Long term CPAP adherence
It was considered that adherence to CPAP therapy might
be a significant problem in a long-term study of several
years duration, particularly considering that the majority of
subjects were likely to report little or no daytime sleepiness
and therefore would be unlikely to experience significant
symptomatic benefit. In addition it is known from clinical
studies that as many as 30% of sleep apnea patients refuse
CPAP treatment outright or in the first few weeks of therapy
( 31). To exclude those patients who were unwilling or unlikely
to adhere to CPAP therapy, we decided to use a one-week sham
CPAP run-in phase. Sham CPAP is designed to deliver only a
very low, non-therapeutic pressure to the airway, and previous
clinic studies have shown similar short-term adherence levels
with sham and active CPAP. We argued that if patients were
sufficiently motivated and able to wear a CPAP mask for a
minimum average period of 3 hours per night, they would
likely comply long-term with active treatment during the trial.
Trial management
The trial is led by an Executive Committee who has overall
responsibility for the design and proper conduct of the
study. Day-to-day operational matters are decided by an
Operations Committee. A Principal Investigator (PI) for
each participating country or region advises the Executive
and Operations Committees on relevant national regulatory
issues, clinical practice standards, and patient recruitment
strategies. In China, the national PI is assisted by a China PI
committee consisting of a small group of experts in sleep and
respiratory medicine and stroke and cardiovascular medicine.
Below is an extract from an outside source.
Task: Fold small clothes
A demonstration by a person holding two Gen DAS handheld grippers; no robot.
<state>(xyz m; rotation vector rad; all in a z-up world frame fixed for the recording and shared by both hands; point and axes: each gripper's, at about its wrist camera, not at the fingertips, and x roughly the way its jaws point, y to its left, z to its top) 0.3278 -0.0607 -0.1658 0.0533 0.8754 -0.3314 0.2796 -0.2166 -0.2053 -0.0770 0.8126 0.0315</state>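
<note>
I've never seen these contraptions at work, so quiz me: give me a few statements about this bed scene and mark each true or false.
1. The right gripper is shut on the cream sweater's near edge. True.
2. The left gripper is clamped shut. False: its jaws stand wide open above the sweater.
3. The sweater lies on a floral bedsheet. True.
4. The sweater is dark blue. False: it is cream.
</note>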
A DSMB has regular oversight of the study and is responsible
for safeguarding the interests of trial participants, assessing
the safety and efficacy of the interventions during the trial,
and for monitoring the overall conduct of the trial. The DSMB
will undertake 2 planned interim analyses and will provide
recommendations about stopping or continuing the trial to
the trial Executive Committee. Further information regarding
the structure and composition of the various SAVE trial
committees is provided in Appendix A.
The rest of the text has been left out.